Sorprende la sinceridad y la simplicidad del planteo y, a la vez, la capacidad para tener al espectador cautivado y atento a lo que va sucediendo. Basta un actor que está verdaderamente presente en escena, que habla sin prisa, que no grita, que abre las puertas de su mundo privado sin caer en lugares comunes. Se muestra como es, sin maquillar sus aspectos absurdos, tontos, tiernos, vulnerables o competitivos. Como cuando repite una y otra vez “Hospital Fernández”, acentuando hasta lo imposible el supuesto prestigio del lugar donde trabajó su padre, o la manera en que dice “¡Epa!” cada vez que muestra la foto de la casa que hubiera querido tener en el Tigre; o cuando se pregunta “¿Por qué me limito?”, como desafiando el tope más o menos lógico de las cosas.

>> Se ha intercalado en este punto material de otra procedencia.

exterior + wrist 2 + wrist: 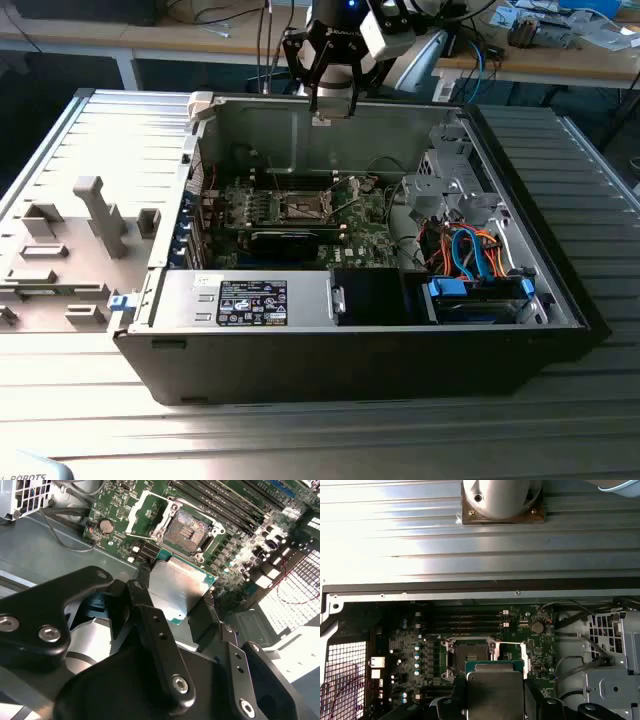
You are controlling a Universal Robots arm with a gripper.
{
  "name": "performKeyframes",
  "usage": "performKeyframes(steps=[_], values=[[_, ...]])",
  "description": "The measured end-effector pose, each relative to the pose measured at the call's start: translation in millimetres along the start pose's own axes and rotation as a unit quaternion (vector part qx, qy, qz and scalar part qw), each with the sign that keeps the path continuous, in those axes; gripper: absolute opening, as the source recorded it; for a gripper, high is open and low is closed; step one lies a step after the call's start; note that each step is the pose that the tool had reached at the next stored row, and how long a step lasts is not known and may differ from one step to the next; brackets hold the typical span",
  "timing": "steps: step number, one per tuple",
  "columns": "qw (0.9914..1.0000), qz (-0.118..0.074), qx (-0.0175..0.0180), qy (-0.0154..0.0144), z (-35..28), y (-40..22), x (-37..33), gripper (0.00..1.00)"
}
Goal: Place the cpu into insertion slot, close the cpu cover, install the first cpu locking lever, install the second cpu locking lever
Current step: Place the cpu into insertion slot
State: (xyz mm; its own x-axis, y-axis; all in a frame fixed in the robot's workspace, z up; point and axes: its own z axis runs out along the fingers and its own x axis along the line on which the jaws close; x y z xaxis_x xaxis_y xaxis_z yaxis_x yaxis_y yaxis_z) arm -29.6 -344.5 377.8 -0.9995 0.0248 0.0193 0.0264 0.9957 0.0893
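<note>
gripper: clamped on the cpu (silver face showing) | position: above motherboard | insertion slot: bare, apart from cpu

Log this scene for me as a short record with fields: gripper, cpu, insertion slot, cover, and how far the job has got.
gripper: above the open computer case, shut on the cpu
cpu: clamped at its edges, metal top showing, above the motherboard
insertion slot: empty, uncovered
cpu cover: swung open beside the slot
progress: cpu not yet seated; cover not closed
</note>
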Motion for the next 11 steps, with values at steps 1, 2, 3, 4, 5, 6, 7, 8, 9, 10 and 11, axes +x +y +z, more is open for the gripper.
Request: performKeyframes(steps=[1, 2, 3, 4, 5, 6, 7, 8, 9, 10, 11], values=[[1.0, 0.0, 0.0, 0.0, 0.0, 0.0, 0.0, 0.55], [1.0, 0.0, 0.0, 0.0, 0.0, 0.0, 0.0, 0.55], [1.0, 0.0, 0.0, 0.0, 0.1, 0.0, 0.0, 0.55], [1.0, 0.0, -0.0001, 0.0, 0.2, 0.0, 0.1, 0.55], [1.0, 0.0, 0.0, 0.0, 0.4, 0.0, 0.1, 0.55], [1.0, 0.0, 0.0, 0.0, 0.4, 0.0, 0.3, 0.55], [1.0, 0.0, 0.0, 0.0, 0.6, -0.1, 0.4, 0.55], [1.0, 0.0, 0.0, 0.0, 0.8, -0.1, 0.4, 0.55], [1.0, 0.0, 0.0, 0.0, 0.9, -0.1, 0.5, 0.55], [1.0, 0.0, 0.0, 0.0, 3.9, -0.4, 0.5, 0.55], [1.0, 0.0, 0.0, 0.0, 7.9, -0.7, 0.4, 0.55]])
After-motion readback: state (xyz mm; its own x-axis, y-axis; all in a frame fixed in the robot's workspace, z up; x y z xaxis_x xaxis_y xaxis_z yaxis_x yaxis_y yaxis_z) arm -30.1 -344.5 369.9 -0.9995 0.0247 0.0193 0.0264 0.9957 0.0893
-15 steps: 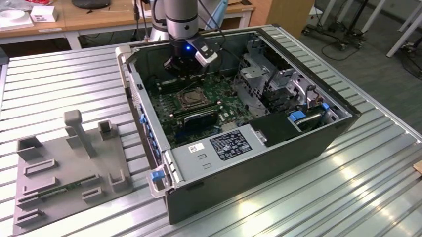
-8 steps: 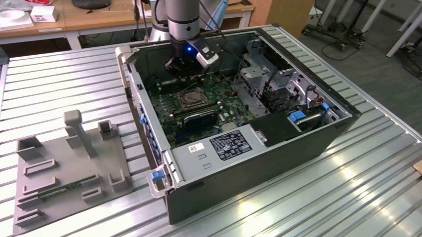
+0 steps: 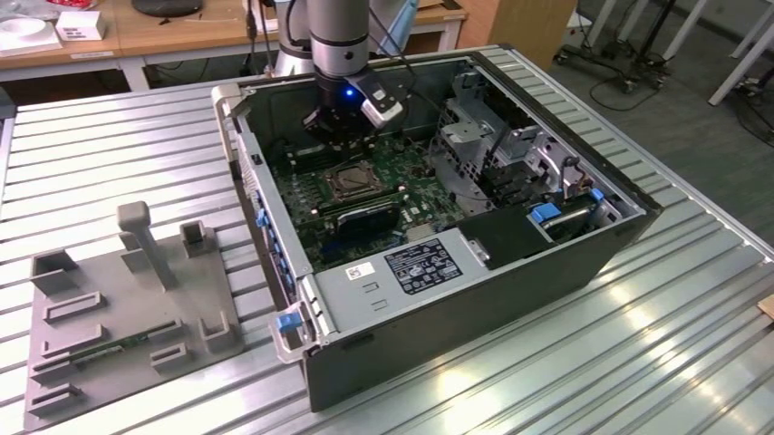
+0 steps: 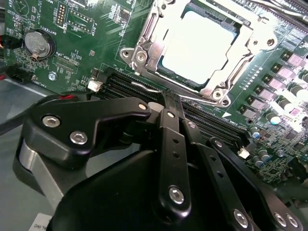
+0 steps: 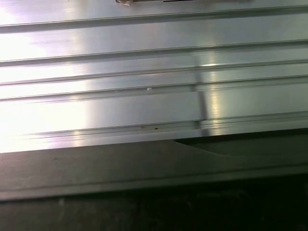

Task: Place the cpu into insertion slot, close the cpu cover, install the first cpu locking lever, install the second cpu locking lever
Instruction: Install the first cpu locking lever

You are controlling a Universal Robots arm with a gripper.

Desde la dirección, Hernán Carbón maneja muy bien los ritmos y las cadencias de un espectáculo que nunca se acelera por demás. La dupla director–actor se conoce muy bien: trabajaron juntos en varios espectáculos y juntos producen esta pieza que emociona y divierte. Se animan a nombrar los hechos dolorosos (la muerte, el distanciamiento, el desencanto) sin eufemismos, pero sin golpes bajos. Y hay una especie de segunda vuelta imperdible: cuando el personaje revela la verdad de todo lo que dijo antes, asume la distancia entre las dos versiones de su vida y se expone aún más.
El título de la obra da una pista del entorno familiar del personaje: si su padre fue un médico tan reconocido y top, su hermano mayor un prestigioso arquitecto, y el que le sigue un editor no menos reconocido, Katz deja ver lo que él hizo frente a esos parientes exitosos. Lo suyo no es medicina ni arquitectura ni edición de libros. Es teatro, acaso tan inmaterial y sugestivo como el theremín que toca en escena.
* Top, top, top! se presenta los viernes a las 22.45 en la sala Tuñón del Centro Cultural de la Cooperación (Av. Corrientes 1543).